Problem details:
Would you return the data below exactly as it stands, with every picture left out?
#####
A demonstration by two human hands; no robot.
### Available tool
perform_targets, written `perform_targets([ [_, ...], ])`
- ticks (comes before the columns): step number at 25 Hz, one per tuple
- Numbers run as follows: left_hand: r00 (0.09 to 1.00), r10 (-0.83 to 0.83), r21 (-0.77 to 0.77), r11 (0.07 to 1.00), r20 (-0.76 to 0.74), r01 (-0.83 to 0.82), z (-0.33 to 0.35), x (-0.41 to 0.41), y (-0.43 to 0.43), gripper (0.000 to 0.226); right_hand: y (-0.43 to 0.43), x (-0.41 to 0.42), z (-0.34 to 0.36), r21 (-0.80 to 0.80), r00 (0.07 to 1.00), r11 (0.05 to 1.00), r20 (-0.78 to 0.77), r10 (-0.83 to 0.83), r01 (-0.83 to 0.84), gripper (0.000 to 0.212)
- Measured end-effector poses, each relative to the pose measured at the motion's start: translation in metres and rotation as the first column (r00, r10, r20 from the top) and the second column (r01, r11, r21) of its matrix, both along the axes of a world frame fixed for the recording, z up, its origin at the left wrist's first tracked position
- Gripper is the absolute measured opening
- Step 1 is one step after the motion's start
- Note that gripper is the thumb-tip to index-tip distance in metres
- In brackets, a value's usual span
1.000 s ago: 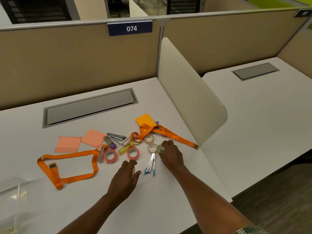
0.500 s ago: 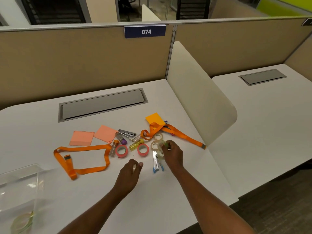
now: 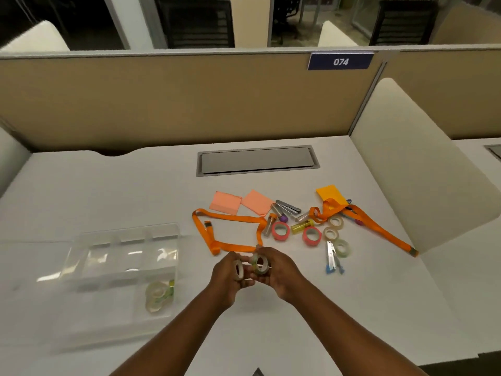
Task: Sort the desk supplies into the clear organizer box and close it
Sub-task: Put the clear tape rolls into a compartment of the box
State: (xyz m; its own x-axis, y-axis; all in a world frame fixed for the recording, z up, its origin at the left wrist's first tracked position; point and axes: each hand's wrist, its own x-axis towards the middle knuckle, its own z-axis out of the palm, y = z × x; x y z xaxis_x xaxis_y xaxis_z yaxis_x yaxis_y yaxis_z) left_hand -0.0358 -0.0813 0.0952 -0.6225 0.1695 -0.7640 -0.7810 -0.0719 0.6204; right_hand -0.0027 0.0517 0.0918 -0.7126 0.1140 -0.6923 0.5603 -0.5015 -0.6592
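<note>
Over the last half-second my view swung left, so the clear organizer box [image 3: 122,256] came whole into the lower left of the frame. Its lid seemed to lie open toward me, and a few stored tape rolls [image 3: 157,294] already sat in its near-right compartment.

Both hands had left the pile and met at lower centre, raised off the desk [image 3: 108,185]. The left hand [image 3: 226,280] curled its fingers round a pale tape roll [image 3: 238,270] held edge-on. The right hand [image 3: 282,275] pinched a greenish tape roll [image 3: 259,264] between thumb and fingertips, lifted from among the supplies. The two rolls were just beside each other. I judged this a pairing-up before a drop into the tape compartment, left of the hands.

Across the top ran the tan partition [image 3: 189,104]. The cream divider [image 3: 406,164] stood at right and the grey cable hatch [image 3: 257,160] lay at centre.

Most of the sorting remained:
- a looped lanyard [image 3: 230,221] and a long lanyard [image 3: 379,229], both orange
- pink sticky notes [image 3: 226,202]
- an orange sticky pad [image 3: 329,194]
- two pink tape rolls [image 3: 280,231]
- three loose clear rolls [image 3: 330,234]
- a yellow tube [image 3: 302,227]
- a purple-capped vial [image 3: 279,213]
- a small blue-tipped metal tool [image 3: 332,257]

The looped lanyard lay just above the hands, between box and pile. I judged it could snag later reaches.
</note>
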Motion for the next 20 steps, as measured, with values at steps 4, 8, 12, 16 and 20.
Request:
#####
Expected answer:
A demonstration by two human hands; no robot.
### Available tool
perform_targets, written `perform_targets([ [_, ...], ])`
- ticks (comes before the columns): step number at 25 Hz, one per tuple
- Numbers run as follows: left_hand: r00 (0.09 to 1.00), r10 (-0.83 to 0.83), r21 (-0.77 to 0.77), r11 (0.07 to 1.00), r20 (-0.76 to 0.74), r01 (-0.83 to 0.82), z (-0.33 to 0.35), x (-0.41 to 0.41), y (-0.43 to 0.43), gripper (0.000 to 0.226); right_hand: y (-0.43 to 0.43), x (-0.41 to 0.42), z (-0.34 to 0.36), r21 (-0.80 to 0.80), r00 (0.07 to 1.00), r11 (0.05 to 1.00), r20 (-0.78 to 0.77), r10 (-0.83 to 0.83), r01 (-0.83 to 0.84), gripper (0.000 to 0.212)
- Measured end-effector poses, each relative to the pose measured at the motion's start: translation in metres and rotation as the first column (r00, r10, r20 from the top) and the second column (r01, r11, r21) of its matrix, both along the axes of a world frame fixed for the recording, z up, its origin at the left wrist's first tracked position
- Gripper is the absolute measured opening
- Step 1 is one step after the motion's start
- Note that gripper is the thumb-tip to index-tip distance in metres
- In brackets, a value's usual span
1.000 s ago: 
0.500 s ago: 
now: 
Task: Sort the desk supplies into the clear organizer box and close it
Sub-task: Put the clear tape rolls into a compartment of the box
State: (xyz m; its own x-axis, y-axis; all in a world frame fixed for the recording, z up, its origin at the left wrist's first tracked position; point and axes: each hand's wrist, its own x-axis towards the middle knuckle, its own z-axis out of the palm, y = z × x; x y z xaxis_x xaxis_y xaxis_z yaxis_x yaxis_y yaxis_z) left_hand -0.0358 -0.0813 0.0952 -0.6225 0.1695 -0.7640 -0.7810 -0.0719 0.6204; right_hand -0.0027 0.0517 0.0918 -0.7126 0.1140 -0.6923 0.5603 -0.5015 -0.6592
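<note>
Over the last half-second my view swung left, so the clear organizer box [image 3: 122,256] came whole into the lower left of the frame. Its lid seemed to lie open toward me, and a few stored tape rolls [image 3: 157,294] already sat in its near-right compartment.

Both hands had left the pile and met at lower centre, raised off the desk [image 3: 108,185]. The left hand [image 3: 226,280] curled its fingers round a pale tape roll [image 3: 238,270] held edge-on. The right hand [image 3: 282,275] pinched a greenish tape roll [image 3: 259,264] between thumb and fingertips, lifted from among the supplies. The two rolls were just beside each other. I judged this a pairing-up before a drop into the tape compartment, left of the hands.

Across the top ran the tan partition [image 3: 189,104]. The cream divider [image 3: 406,164] stood at right and the grey cable hatch [image 3: 257,160] lay at centre.

Most of the sorting remained:
- a looped lanyard [image 3: 230,221] and a long lanyard [image 3: 379,229], both orange
- pink sticky notes [image 3: 226,202]
- an orange sticky pad [image 3: 329,194]
- two pink tape rolls [image 3: 280,231]
- three loose clear rolls [image 3: 330,234]
- a yellow tube [image 3: 302,227]
- a purple-capped vial [image 3: 279,213]
- a small blue-tipped metal tool [image 3: 332,257]

The looped lanyard lay just above the hands, between box and pile. I judged it could snag later reaches.
</note>
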Motion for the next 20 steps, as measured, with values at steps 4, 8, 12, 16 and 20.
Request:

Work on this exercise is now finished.